Feasibility of Using Bortezomib With or Without Chemotherapy in Patients With Atypical Teratoid/Rhabdoid Tumors

NCT06853080 · Status: ACTIVE_NOT_RECRUITING · Phase: PHASE2 · Type: INTERVENTIONAL · Enrollment: 6

Last updated 2025-02-28

No results posted yet for this study

Summary

Atypical teratoid/rhabdoid tumors (AT/RTs) account for 1%-2% of all central nervous system (CNS) tumors in children aged 0-14 years, yet are among the most common malignant CNS tumors in infants less than 1 year old. AT/RTs are defined by the loss of INI1 or, rarely, BRG1, encoded by the SMARCB1 and SMARCA4 genes, respectively.
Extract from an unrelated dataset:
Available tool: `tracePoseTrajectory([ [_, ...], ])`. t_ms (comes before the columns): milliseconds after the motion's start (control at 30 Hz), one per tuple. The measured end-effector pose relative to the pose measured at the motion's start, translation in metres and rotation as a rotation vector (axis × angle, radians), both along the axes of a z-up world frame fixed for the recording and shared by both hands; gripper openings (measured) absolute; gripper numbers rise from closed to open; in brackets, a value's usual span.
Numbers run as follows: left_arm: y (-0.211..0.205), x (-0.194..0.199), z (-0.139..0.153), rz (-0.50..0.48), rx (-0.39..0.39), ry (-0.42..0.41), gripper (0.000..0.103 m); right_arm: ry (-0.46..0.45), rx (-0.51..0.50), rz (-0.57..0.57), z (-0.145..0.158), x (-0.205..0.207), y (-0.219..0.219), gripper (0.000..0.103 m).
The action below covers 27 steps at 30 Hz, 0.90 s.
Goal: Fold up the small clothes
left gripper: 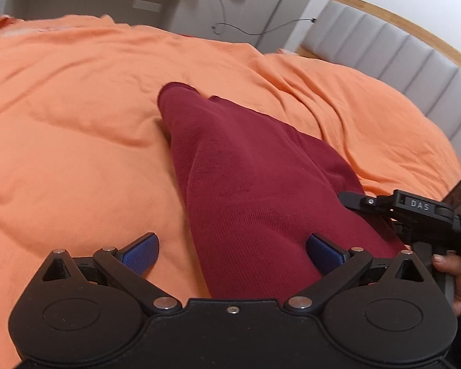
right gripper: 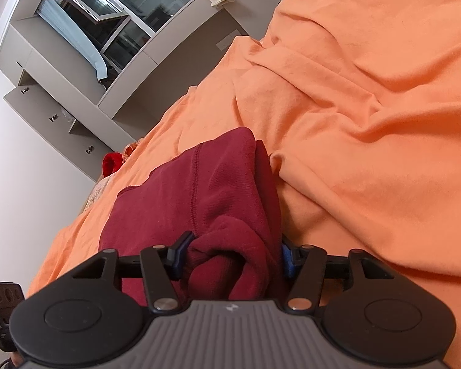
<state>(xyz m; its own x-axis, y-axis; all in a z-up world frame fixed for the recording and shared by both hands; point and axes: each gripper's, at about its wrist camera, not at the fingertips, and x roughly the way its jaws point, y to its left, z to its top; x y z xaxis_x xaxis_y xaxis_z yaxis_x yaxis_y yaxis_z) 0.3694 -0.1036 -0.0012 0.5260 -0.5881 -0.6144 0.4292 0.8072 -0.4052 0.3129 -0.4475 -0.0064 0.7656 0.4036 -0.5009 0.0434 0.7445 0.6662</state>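
Maroon garment (left gripper: 246,184) running lengthwise from bottom centre toward frame middle; left gripper (left gripper: 232,253) spread wide, released; right gripper (right gripper: 232,256) clenched on its bunched near end, lower centre

Soft, even indoor light fills both views, bright enough that the orange bedspread (left gripper: 76,123) glows and its folds throw only gentle shadows ahead of the tongs. Far beyond the right tongs, the dark window (right gripper: 107,15) carries a bright glare spot from a lamp. Fisheye bending curves the headboard (left gripper: 399,46) and cabinets (right gripper: 61,92) toward black corners, with slight blur at the edges.
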Motion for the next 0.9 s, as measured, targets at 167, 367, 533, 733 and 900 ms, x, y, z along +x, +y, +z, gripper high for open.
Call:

Patients with AT/RTs have dismal outcomes due to their highly malignant nature and young age at diagnosis. There remains no standard therapy for AT/RTs. Multimodal treatment strategies include a selective combination of conventional chemotherapy, high dose chemotherapy and stem cell rescue, intrathecal chemotherapy, and radiotherapy after tumor resection. The survival rate, even with aggressive treatment, is still low (2-year survival rate is 32.6%-44.6%). Moreover, currently used cytotoxic therapies incur some neurocognitive side effects, particularly in infants, highlighting the urgent need for novel targeted therapies.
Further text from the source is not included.